Overview

Hygienic Socks With Antifungal Agent-loaded Microcapsules for Patients With Tinea Pedis

Status:
Completed

Trial end date:
2012-12-01

Target enrollment:
0

Participant gender:
All

Summary

This is a study of hygienic socks with antifungal agent-loaded microcapsules for subjects with interdigital type tinea pedis (athlete's foot between the toes). This is a 6 week study which has a 2 week treatment period and a 4 week follow-up evaluation.

Phase:

Phase 1

Accepts Healthy Volunteers?

Details

Lead Sponsor:

Prof. Yuen Chun-Wah

Collaborator:

Dr. Cheung Hing Cheong Private Dermatology Clinic

Treatments:

Antifungal Agents
Clotrimazole
Miconazole

Criteria

Inclusion Criteria:

- Be at least 18 years of age and of either sex.

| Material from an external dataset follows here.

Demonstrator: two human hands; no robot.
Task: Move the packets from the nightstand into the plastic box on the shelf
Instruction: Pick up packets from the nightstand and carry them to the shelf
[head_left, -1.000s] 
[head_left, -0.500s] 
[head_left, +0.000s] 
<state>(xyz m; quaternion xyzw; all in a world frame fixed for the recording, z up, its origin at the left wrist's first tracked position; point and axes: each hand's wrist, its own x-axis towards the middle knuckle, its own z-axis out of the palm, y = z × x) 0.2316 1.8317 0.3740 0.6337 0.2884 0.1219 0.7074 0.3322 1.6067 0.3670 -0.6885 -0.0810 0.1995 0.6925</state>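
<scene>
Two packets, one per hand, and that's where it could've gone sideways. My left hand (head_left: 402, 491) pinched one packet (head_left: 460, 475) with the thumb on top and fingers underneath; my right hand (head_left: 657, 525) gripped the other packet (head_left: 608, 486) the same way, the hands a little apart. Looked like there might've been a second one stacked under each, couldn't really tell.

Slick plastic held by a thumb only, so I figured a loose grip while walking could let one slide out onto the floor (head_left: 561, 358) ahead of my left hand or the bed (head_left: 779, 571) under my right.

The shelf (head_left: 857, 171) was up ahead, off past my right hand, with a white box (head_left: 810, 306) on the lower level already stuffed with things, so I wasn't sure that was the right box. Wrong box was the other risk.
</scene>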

- Subjects must have clinical evidence of interdigital tinea pedis of one or both feet
characterized by: (i) moderate erythema, (ii) scaling and (iii) mild pruritis.

- Have microscopic evidence (positive KOH) of the presence of fungi. Evaluable subjects
must have a positive KOH and a fungal culture positive for a dermatophyte in the skin
scrapings taken at the Baseline Visit. Subjects with a positive KOH may be entered
into the study pending the results of the fungal culture

- Be willing and able to give informed consent/assent or have their parent/guardian do
so, if applicable.

- Be willing and able to use the assigned study medication as directed and to commit to
all follow-up visits for the duration of the study.

- Be in good health and free of any disease or physical condition which might, in the
Investigator's opinion, expose the subject to an unacceptable risk by study
participation.

- Females must be non-pregnant, non-lactating and not intending to become pregnant
during the course of the study.

Exclusion Criteria:

- Is pregnant, nursing or planning a pregnancy during the study.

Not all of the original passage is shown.